By CentralBankNews.info
Angola’s central bank lowered its benchmark BNA rate by 150 basis points to 16.50 percent and cut the ratio on mandatory reserves in kwanza by a further 100 points to 18 percent, citing a fall in inflation for the eight consecutive month and expectations that inflation would be lower than forecast.
Today’s easing follows the National Bank of Angola’s (BNA) decision in May to unify the rate on its marginal lending facility with that of its basic interest, the BNA rate, and a 200 basis point cut in the ratio on mandatory reserves.
Angola’s inflation rate fell to 19.52 percent in June from 26.25 in October last year while the monetary base, the operational variable of monetary policy since last November, contracted by 7.75 percent in June and by 4.58 percent year-on-year.
The BNA has forecast inflation of 23 percent this year and now expects the rate to be lower.
BNA said gross international reserves in June had declined to US$17.50 billion in June from $18.98 billion in May and $18.06 billion in December 2017, equivalent to 7.3 months of imports.

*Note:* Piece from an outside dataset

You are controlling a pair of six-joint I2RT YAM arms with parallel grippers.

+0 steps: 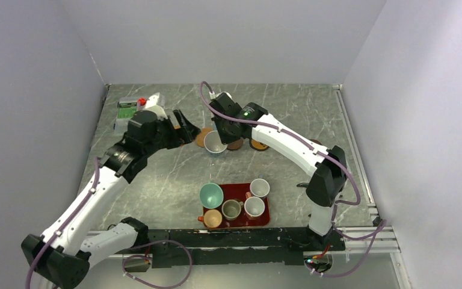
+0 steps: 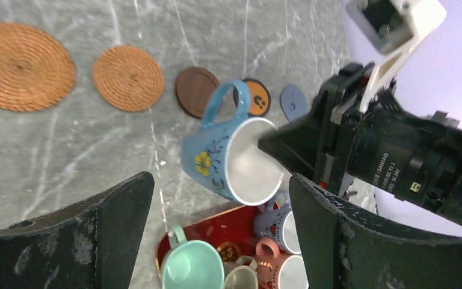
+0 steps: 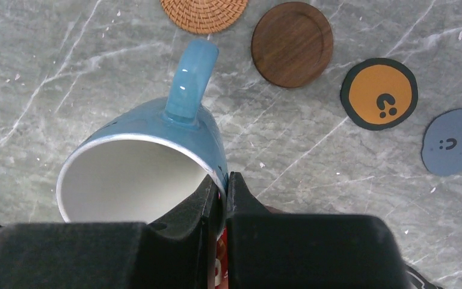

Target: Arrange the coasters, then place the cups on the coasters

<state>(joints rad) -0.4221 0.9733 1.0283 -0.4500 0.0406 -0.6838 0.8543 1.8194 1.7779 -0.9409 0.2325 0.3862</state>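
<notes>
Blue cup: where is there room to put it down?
Five bare spots lie in a row: two woven coasters, a dark brown coaster, an orange-and-black coaster, a blue-grey coaster. Bare table also stretches between that row and the red tray. The red tray is crowded with five cups.

The coasters [image 2: 128, 77] lie in a left-to-right row on the table [image 1: 156, 180], behind centre. One cup [image 1: 215, 143] is raised off the table at the row's left part. The tray [image 1: 267, 214] sits centred near the near edge, with five cups [image 1: 212, 195] standing in it.
</notes>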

As part of major overhaul of its policy operations following the arrival of Jose Massano as BNA governor in October last year, the central bank in January replaced its fixed exchange rate regime with a floating regime with bands and set the reference rate for the kwanza via auctions.
Since Jan. 9 the kwanza has depreciated steadily and was trading at 253.6 to the U.S. dollar today, down 34.5 percent since the currency began to float.